Are better AI algorithms for breast cancer detection also better at predicting risk? A paired case–control study

Our analysis suggests that algorithms that perform better for cancer detection are also likely to perform better for risk assessment. We found evidence that “easier to detect” larger cancers at diagnosis are also likely to be given a higher probability of malignancy three years prior to diagnosis, i.e., for risk assessment.

There are several implications of our findings. Firstly, improvements for risk assessment algorithms for breast cancer might be gained by improving their performance for cancer detection. For example, analysis by subgroup of cancer size showed that GMIC was broadly comparable with Mirai at detection of larger cancers (> 10 mm) and DCIS, but worse for smaller cancers both at diagnosis and at risk assessment. To achieve similar performance for risk assessment therefore, one might suggest additional training or developments of the GMIC algorithm to focus on smaller cancers—improvements to risk assessment are likely to follow. Secondly, our results suggest that state-of-the-art algorithms for breast cancer detection might be considered to be repurposed for risk assessment. In time, AI for mammography is likely to become implemented in national screening programs such as the UK. Such developments could then enable routine risk assessment to help drive new risk-based screening regimens. Thirdly, our findings help to explain why Mirai works well for risk assessment: it is finding early signs of cancer. These are likely most visible in the larger cancers at screen detection because they are more likely to have been there at the previous screen than smaller cancers which might have only developed in the interval between screens. Fourthly, our results suggest that, more generally, deep learning computer vision algorithms are able to discern intricate patterns in breast scans, which are not currently acted upon by radiologists. Their ability to extract latent insights from visual data only without the use of any classical risk factors suggests that the development of a more sophisticated diagnostic models should yield better results for risk assessment.
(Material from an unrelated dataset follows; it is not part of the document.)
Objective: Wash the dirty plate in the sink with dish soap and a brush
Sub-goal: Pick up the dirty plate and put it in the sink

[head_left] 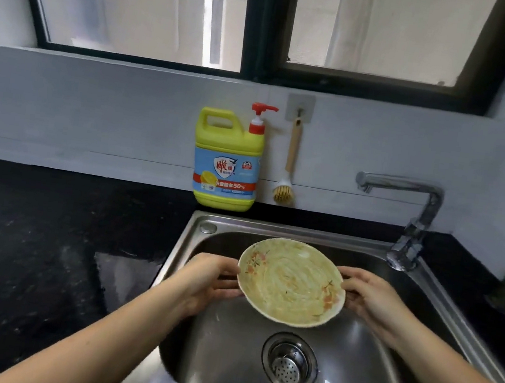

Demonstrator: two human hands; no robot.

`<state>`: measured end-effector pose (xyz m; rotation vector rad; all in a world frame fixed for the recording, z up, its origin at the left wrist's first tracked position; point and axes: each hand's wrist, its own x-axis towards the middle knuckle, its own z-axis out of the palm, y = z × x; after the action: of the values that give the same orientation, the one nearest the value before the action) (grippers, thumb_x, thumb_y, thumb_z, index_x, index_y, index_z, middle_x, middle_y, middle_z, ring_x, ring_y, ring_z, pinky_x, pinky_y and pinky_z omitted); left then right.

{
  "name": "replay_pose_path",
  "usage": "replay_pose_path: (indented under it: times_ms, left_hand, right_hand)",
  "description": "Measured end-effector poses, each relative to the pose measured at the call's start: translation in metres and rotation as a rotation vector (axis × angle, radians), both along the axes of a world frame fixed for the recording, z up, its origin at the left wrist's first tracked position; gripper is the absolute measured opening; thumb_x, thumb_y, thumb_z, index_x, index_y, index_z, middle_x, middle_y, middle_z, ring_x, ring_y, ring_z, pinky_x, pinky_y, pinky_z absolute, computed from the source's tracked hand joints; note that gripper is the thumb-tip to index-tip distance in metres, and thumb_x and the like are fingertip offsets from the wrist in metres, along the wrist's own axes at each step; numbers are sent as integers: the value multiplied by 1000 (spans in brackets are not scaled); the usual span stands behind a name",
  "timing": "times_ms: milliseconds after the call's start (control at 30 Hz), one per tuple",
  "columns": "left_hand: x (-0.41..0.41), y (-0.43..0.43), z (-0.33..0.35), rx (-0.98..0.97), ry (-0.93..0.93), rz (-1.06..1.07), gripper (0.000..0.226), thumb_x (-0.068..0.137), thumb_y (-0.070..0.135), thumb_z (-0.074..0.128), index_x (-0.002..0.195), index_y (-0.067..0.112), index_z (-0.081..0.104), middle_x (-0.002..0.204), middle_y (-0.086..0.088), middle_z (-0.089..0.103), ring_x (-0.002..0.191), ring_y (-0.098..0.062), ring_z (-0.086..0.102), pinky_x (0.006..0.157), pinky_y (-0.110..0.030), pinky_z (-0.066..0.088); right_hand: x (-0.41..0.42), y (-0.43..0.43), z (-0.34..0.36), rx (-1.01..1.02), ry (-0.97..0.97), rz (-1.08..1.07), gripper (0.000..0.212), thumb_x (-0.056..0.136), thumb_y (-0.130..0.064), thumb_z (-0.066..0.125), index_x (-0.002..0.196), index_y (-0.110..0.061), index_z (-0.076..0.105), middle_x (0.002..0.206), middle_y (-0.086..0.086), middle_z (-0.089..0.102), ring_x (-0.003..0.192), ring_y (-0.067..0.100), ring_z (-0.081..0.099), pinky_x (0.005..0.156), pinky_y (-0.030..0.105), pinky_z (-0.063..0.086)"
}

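A round plate [290, 283] with a floral rim and a yellowish smeared film hangs tilted above the steel sink [224, 348]. My left hand [207, 277] grips its left rim and my right hand [372, 298] grips its right rim. A yellow dish soap bottle [228, 159] with a red pump stands on the counter behind the sink. Beside it to the right, a brush [287, 170] with a wooden handle and yellow bristles hangs from a wall hook.
A chrome faucet [414, 219] rises at the sink's back right corner, its spout pointing left. The drain strainer [289, 361] sits in the basin below the plate. Black stone counter [45, 244] lies to the left, with a window above.
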<state>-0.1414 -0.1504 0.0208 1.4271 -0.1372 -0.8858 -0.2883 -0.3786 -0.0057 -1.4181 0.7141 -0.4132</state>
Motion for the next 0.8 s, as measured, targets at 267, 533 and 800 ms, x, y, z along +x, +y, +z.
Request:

Strengths of our study include the paired design, whereby the mammograms at detection and earlier screening rounds were on the same women. Our design has not been used before to assess correlation between performance for detection and risk assessment. It is also little applied in other work on AI algorithms for breast cancer risk assessment, where most publications have focused on cancer following a single screening visit for risk assessment. Using paired data lets us test our hypothesis more reliably than indirect comparisons of performance for risk and detection using samples of different women. Another strength is that this study was an external validation assessment of all the algorithms, with no training or fine tuning done. This helps to ensure a reliable evaluation.

There are several limitations to our study. Firstly, although some algorithms produce heatmaps that can provide a more in-depth view of the inner mechanisms, the algorithms were applied as a “black box”, and we do not know if the higher risk was due to a suspicious area in the region where the cancer was found, or something else. For example, an alternative explanation for the findings might be that the algorithms identify a field effect in the breast, not a specific pattern associated with breast cancer. Secondly, our study is a retrospective and observational case–control study. The area is largely lacking evaluation through more prospective designs, and the retrospective nature of this work makes it at risk of bias including related to the decision to seek publication of results. Thirdly, the analysis is limited by when and where screening mammograms were recorded (e.g., it was based on women attending the English screening program, but we do not know the race or ethnicity of those included). Fourthly, we were unable to compare directly with other domains or risk models, including family history and polygenic risk scores; or the other risk factors that may be added to Mirai. Fifthly, we were limited by availability of code to run pre-defined algorithms for risk or detection. Other algorithms may perform differently, and this is worth further investigating. Lastly, it is important to note that this study specifically focused on mammograms acquired via Hologic machines, which may constrain the applicability of the findings to other types of mammogram machines.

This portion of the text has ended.